Но если Джош Рихтер реально меня бросит, уж поверьте, я отнесусь к этому вполне серьезно. Мне ради него пришлось делать восковую эпиляцию ног, ясно? Если вы не знаете, что это такое, представьте себе восковую эпиляцию подмышек, которую я себе тоже сделала. Ясно? Это ужасно больно, между прочим! Так больно, что я чуть не заревела. Так что не надо тут рассказывать, что невозможно вызвать Национальную гвардию Дженовии, если меня бросят.
Я знаю, папа считает, что Джош меня уже бросил. Он сейчас сидит за кухонным столом и делает вид, что читает телепрограмму, но я вижу, как он то и дело косится на свои часы. И мама – тоже. Она, правда, не носит наручные часы, поэтому косится на ходики в виде моргающего котенка, висящие на кухонной стене.
Ларс тоже здесь. Он не смотрит на часы, зато все время проверяет, достаточно ли у него патронов. Наверное, папа велел Ларсу пристрелить Джоша, как только он начнет ко мне приставать.
Да, да. Папа сказал, я могу пойти с Джошем только в том случае, если Ларс будет с нами. Ну норм, я и не сомневалась, что он тоже пойдет, но для виду прикинулась, будто страшно возмущена: чтобы папа не расслаблялся и не думал, будто со мной легко справиться, не то что с бабушкой. Ну с бабушкой у него жесть. Пока с меня снимали мерки для платья, бабушка объяснила, что у папы всегда были проблемы с чувством ответственности перед женщинами, и сейчас он не хочет отпускать меня с Джошем, потому что боится, что тот бросит меня так же, как он бросал бесчисленных моделей по всему миру.
Конечно, всегда готовься к худшему, да, папа?
Джош не может меня бросить – у нас с ним еще даже ни одного свидания не было.
Ну а если он так и не придет, что ж, ему же хуже. Я еще никогда в жизни не выглядела так круто. Старушка Коко Шанель превзошла саму себя: у меня зашибенное платье – из бледно-бледно-голубого шелка, все складчатое вверху, как гармошка, так что за складками и не разглядишь, насколько у меня плоская грудь, а дальше вниз прямое и обтягивающее до самых бледно-бледно-голубых шелковых туфель на шпильке. По-моему, я в нем похожа на сосульку, но консультанты в «Шанель» заверили меня, что это образ миллениума. Сосульки нынче самый писк моды.
Одно плохо – нельзя гладить Толстяка Луи, потому что ко мне сразу липнет рыжая кошачья шерсть. Надо было купить ролик для снятия шерсти, когда я последний раз заходила в аптеку, а я забыла. Сейчас Луи сидит на кушетке возле меня очень грустный, потому что я его не глажу. Я на всякий случай спрятала все свои носки, чтобы он не вздумал от обиды съесть пару-другую.

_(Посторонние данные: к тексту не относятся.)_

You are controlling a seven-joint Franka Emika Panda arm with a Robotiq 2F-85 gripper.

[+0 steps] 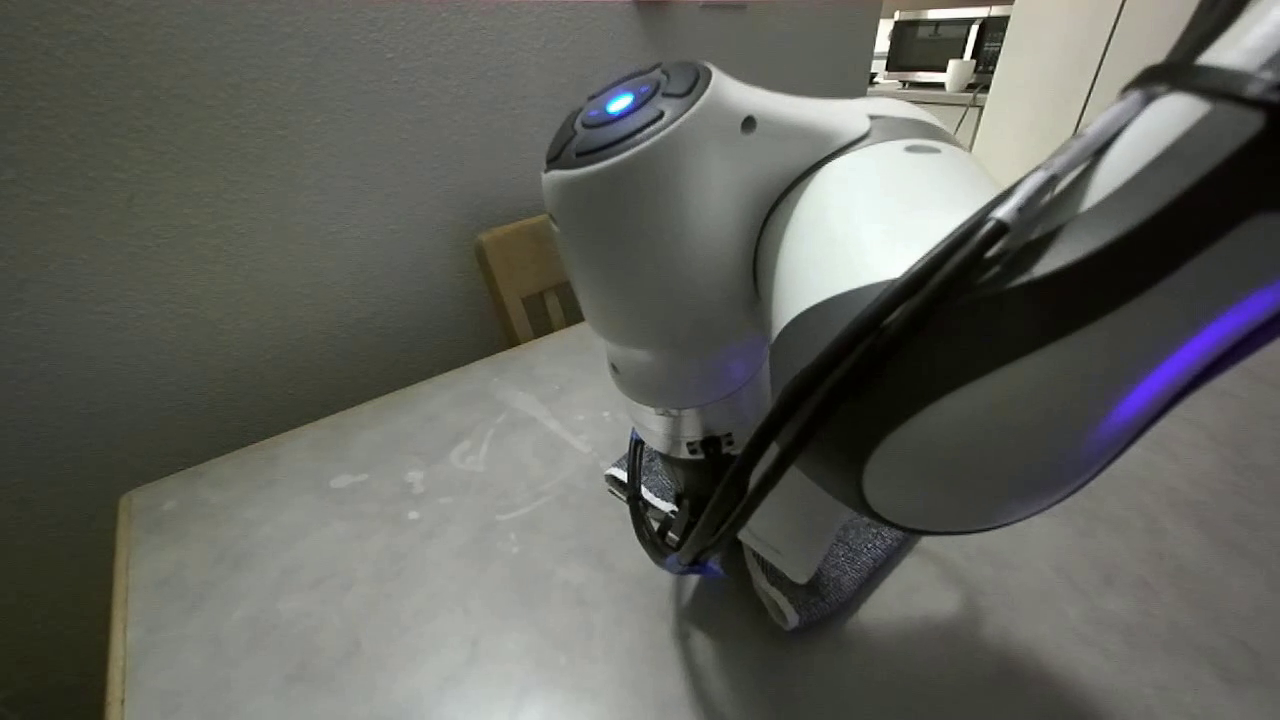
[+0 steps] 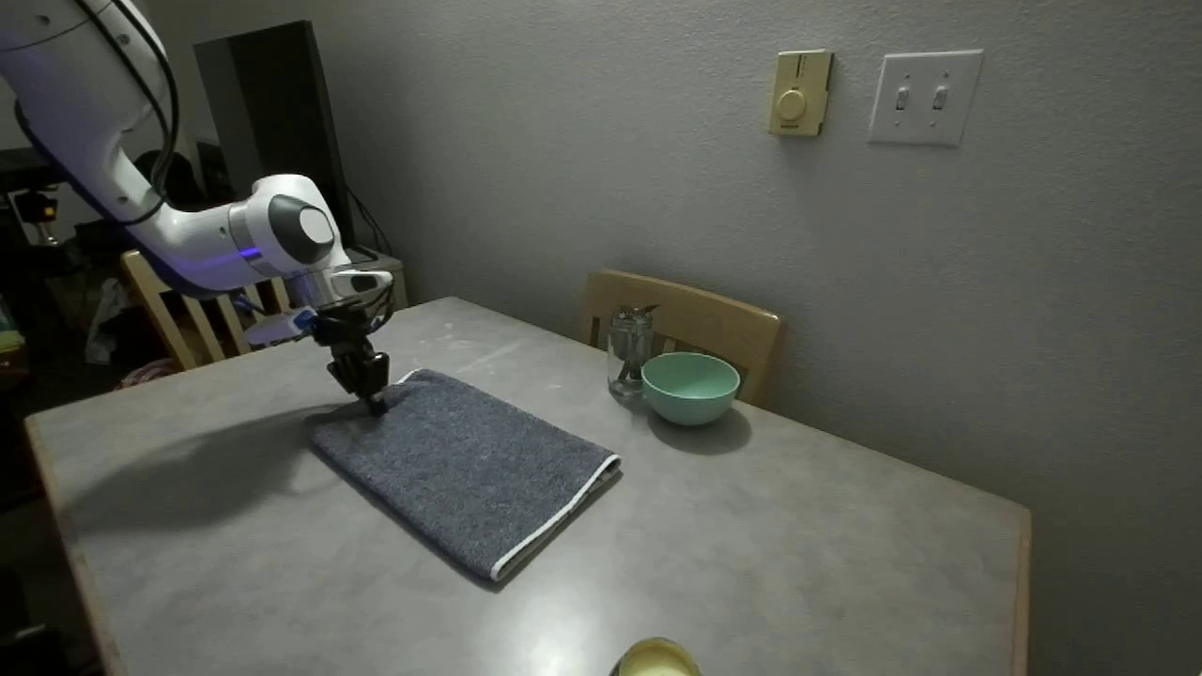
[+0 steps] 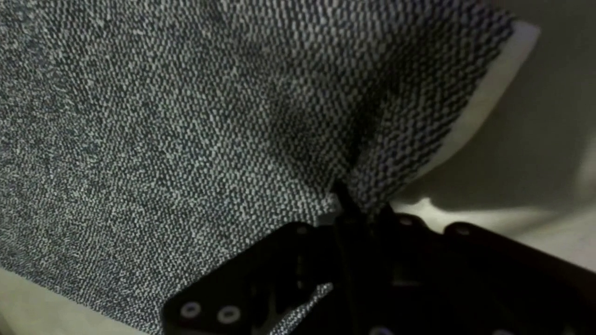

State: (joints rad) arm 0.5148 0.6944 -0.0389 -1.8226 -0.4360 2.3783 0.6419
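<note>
A dark grey towel (image 2: 474, 460) with a white edge lies folded flat on the table. My gripper (image 2: 374, 406) points down at the towel's near-arm end, its fingertips down at the cloth. In the wrist view the woven cloth (image 3: 177, 121) fills most of the picture. A pinched fold of it rises between the gripper's (image 3: 363, 204) dark fingertips, close to the white-hemmed edge, so the jaws are shut on the towel. In an exterior view the arm covers most of the towel (image 1: 860, 565), and the fingers are hidden there.
A mint green bowl (image 2: 690, 387) and a glass jar (image 2: 629, 352) holding utensils stand near the wall-side table edge. A yellowish round container (image 2: 657, 659) is cut off at the bottom. Wooden chairs (image 2: 700, 310) stand around the table (image 2: 798, 545). A dark monitor (image 2: 277, 122) rises behind the arm.
</note>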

Папа снова посмотрел на часы.
– Хм-м-м… Семь пятнадцать. Должен заметить, мальчик не отличается пунктуальностью.
Я заставила себя сдержаться.
– Наверняка пробки на дорогах, – сказала я настолько величественно, насколько смогла.

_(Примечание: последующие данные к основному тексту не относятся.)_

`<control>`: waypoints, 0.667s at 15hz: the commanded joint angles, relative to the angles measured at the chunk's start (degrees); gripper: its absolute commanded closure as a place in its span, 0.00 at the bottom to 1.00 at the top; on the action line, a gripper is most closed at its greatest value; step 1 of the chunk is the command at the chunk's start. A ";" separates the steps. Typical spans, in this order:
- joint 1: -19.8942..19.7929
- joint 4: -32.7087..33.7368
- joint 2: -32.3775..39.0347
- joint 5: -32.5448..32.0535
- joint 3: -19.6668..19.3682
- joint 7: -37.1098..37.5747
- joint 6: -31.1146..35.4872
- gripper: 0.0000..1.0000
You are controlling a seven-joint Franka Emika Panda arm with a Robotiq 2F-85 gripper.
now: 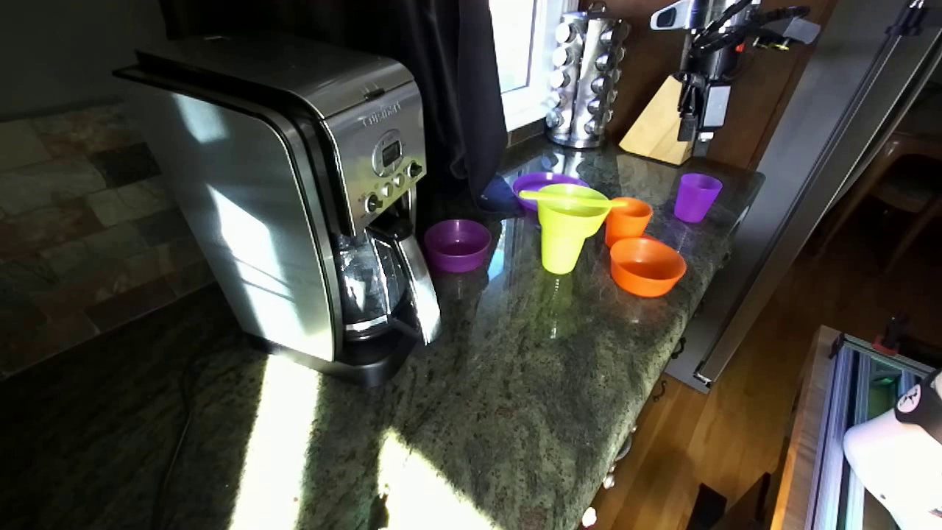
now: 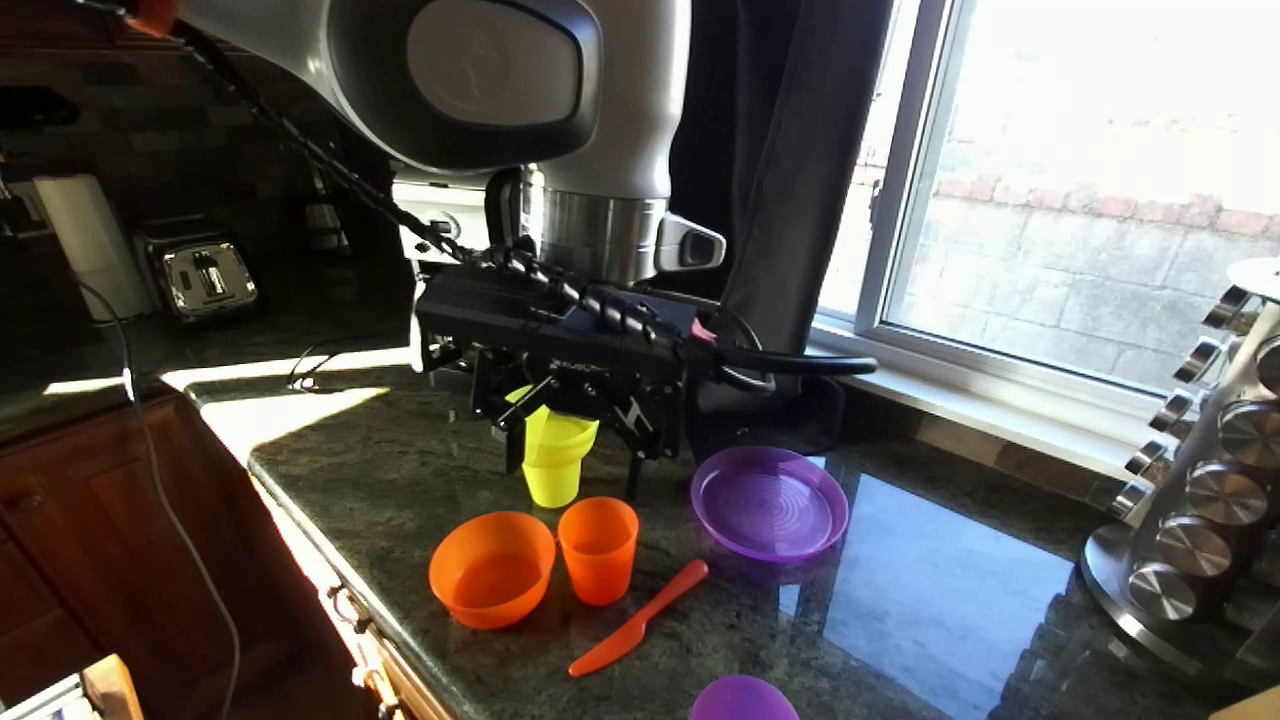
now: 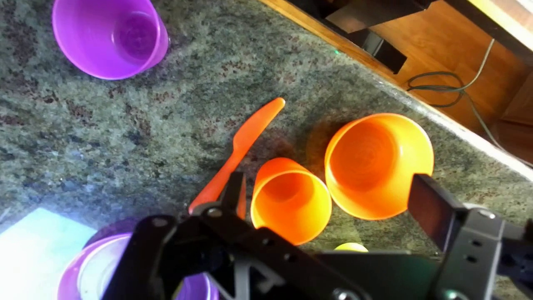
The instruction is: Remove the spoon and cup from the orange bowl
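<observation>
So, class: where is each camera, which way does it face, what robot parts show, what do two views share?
In an exterior view: at the coffee maker end, facing the spice rack; gripper upper right, perhaps a white robot part lower right.
In an exterior view: at the rack end, facing the toaster; arm at top, gripper central.
Wrist view: on the wrist, facing down at orange bowl and cup; fingers, lower half.
Both exterior views share bowl, cup and gripper.
</observation>
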 commanded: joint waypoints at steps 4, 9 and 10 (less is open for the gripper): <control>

– Ну конечно, – согласился папа. Он явно не сильно огорчался по этому поводу. – В любом случае, Миа, мы с тобой еще успеем на «Красавицу и Чудовище», если захочешь. Я уверен, что смогу достать…
– Пап! – Я пришла в ужас. – Я не хочу сегодня на «Красавицу и Чудовище»!
Тут он тоже погрустнел:
– Но ты так любила…
Какое счастье! Наконец-то зазвонил домофон. Это он. Мама уже впустила его. Еще одно папино условие, кроме присутствия Ларса, – Джош должен появиться перед моими родителями; возможно, показать свое удостоверение личности, хотя вроде папа до этого еще не додумался.

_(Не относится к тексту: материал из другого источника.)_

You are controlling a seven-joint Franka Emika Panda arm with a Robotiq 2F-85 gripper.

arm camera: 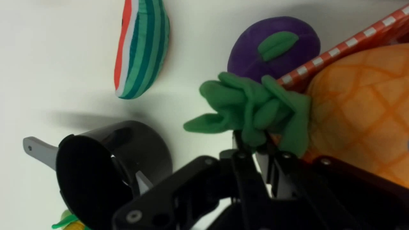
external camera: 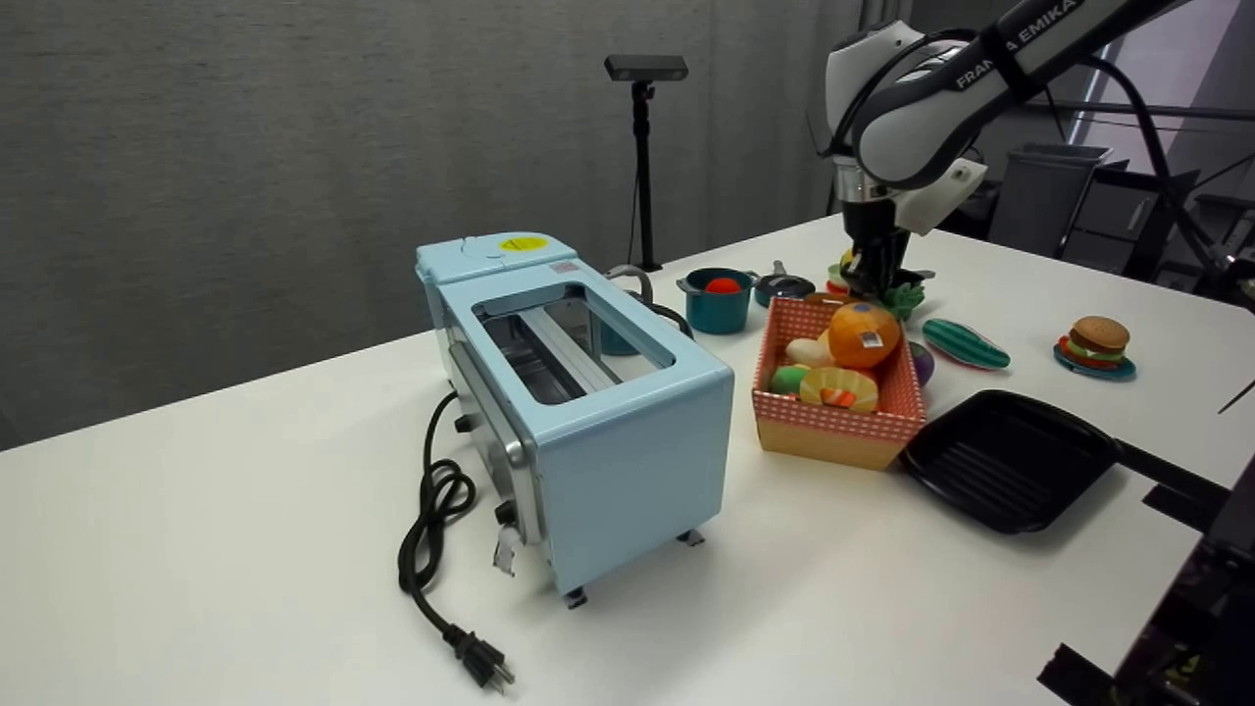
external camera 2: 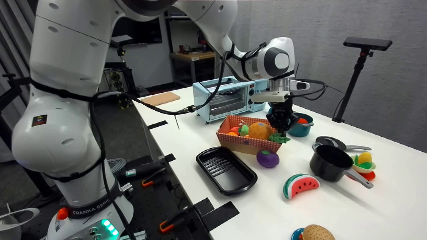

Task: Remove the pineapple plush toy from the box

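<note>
The pineapple plush toy lies on its side in the box, with an orange body [external camera 2: 260, 130] and a green leafy tuft [external camera 2: 279, 138] that hangs over the box's end. The tuft [arm camera: 252, 105] and body [arm camera: 361, 111] fill the right of the wrist view. The box [external camera 2: 242, 145] has a red-checked rim and tan lower sides; it also shows in an exterior view [external camera: 833, 441]. My gripper [arm camera: 252, 140] is at the tuft, its fingers nearly together with green leaf pinched between them. It points down at the box's end [external camera 2: 283, 128]. The fingertips are partly hidden behind the leaves.
Other plush food, such as a yellow piece [external camera: 839, 388], shares the box. A purple plush [external camera 2: 268, 159] sits against it. A black grill pan [external camera 2: 227, 170], blue toaster [external camera: 637, 461], teal pot [external camera 2: 301, 125], black pot [external camera 2: 331, 163] and watermelon plush [external camera 2: 300, 185] stand around.
</note>
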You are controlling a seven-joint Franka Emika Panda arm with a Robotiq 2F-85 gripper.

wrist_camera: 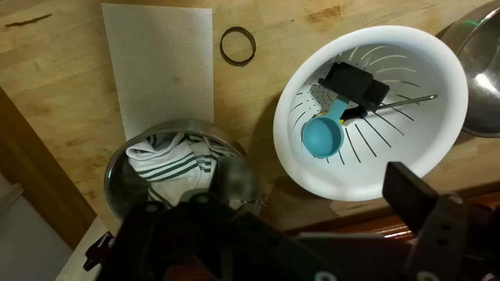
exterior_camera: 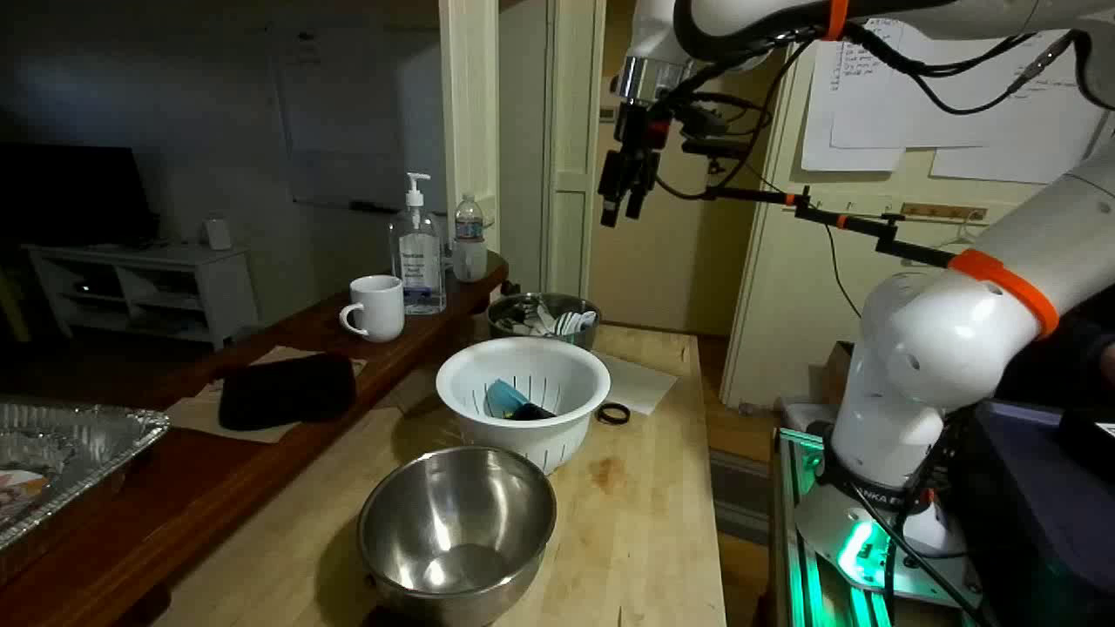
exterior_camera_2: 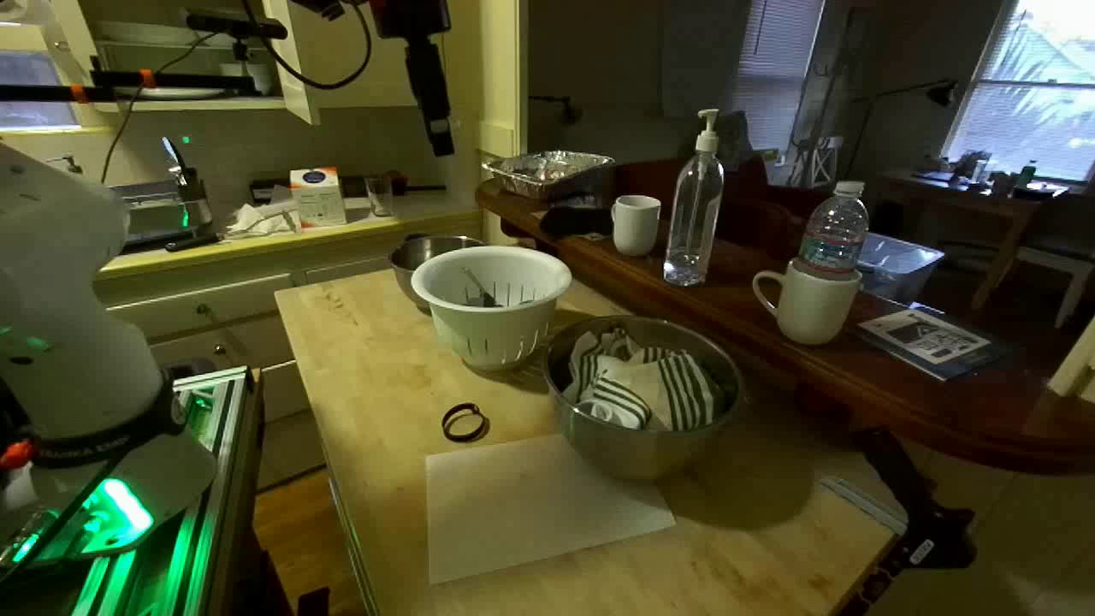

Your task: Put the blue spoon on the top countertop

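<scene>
Wrist view: blue measuring spoon (wrist_camera: 326, 128) lies inside the white colander (wrist_camera: 281, 132), scoop facing up; not yet lifted.
Hand (wrist_camera: 317, 180): fingers well apart, nothing between them; hangs well above the colander's rim in both exterior views. Whether squarely overhead cannot be told.
Bearing to spoon: down into the colander; in the wrist view it shows beyond the fingertips, within their span.
Spoon axis: scoop end nearer the fingertips, handle leading away inside the colander to a black block (wrist_camera: 353, 84); runs steeply across the line from fingertip to fingertip.
Handle grip: judged feasible across the handle's width with little wrist turn; a shift farther over the colander is likely needed during descent.
Colander obstructions: black block touches or covers the handle's end, which of these not determinable; screwdriver (wrist_camera: 410, 102) appears to pass under the handle. Both judged a risk of fouling a finger.
Desk (exterior_camera: 645, 514): pale butcher-block, directly beneath the colander.
Dark-wood countertop (exterior_camera: 187, 466): destination; raised, beside the colander on the side away from the robot base (exterior_camera: 827, 518); spoon not yet set there.
</scene>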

Дневник придется оставить дома, потому что в клатч – так называется моя крошечная плоская дамская сумочка – он не помещается. Ужасно потеют ладони. Надо было слушаться бабушку, когда она советовала взять перчатки до локтя…
Вечер субботы, женский туалет в «Таверн он зе Грин»
Ну да, я сказала неправду. Я все-таки взяла с собой дневник – попросила Ларса его захватить. Все равно у него полно места в кейсе, который он с собой везде таскает. Понятно, что кейс набит всякими глушителями и гранатами, ну и что, там не найдется места для одного несчастного дневника?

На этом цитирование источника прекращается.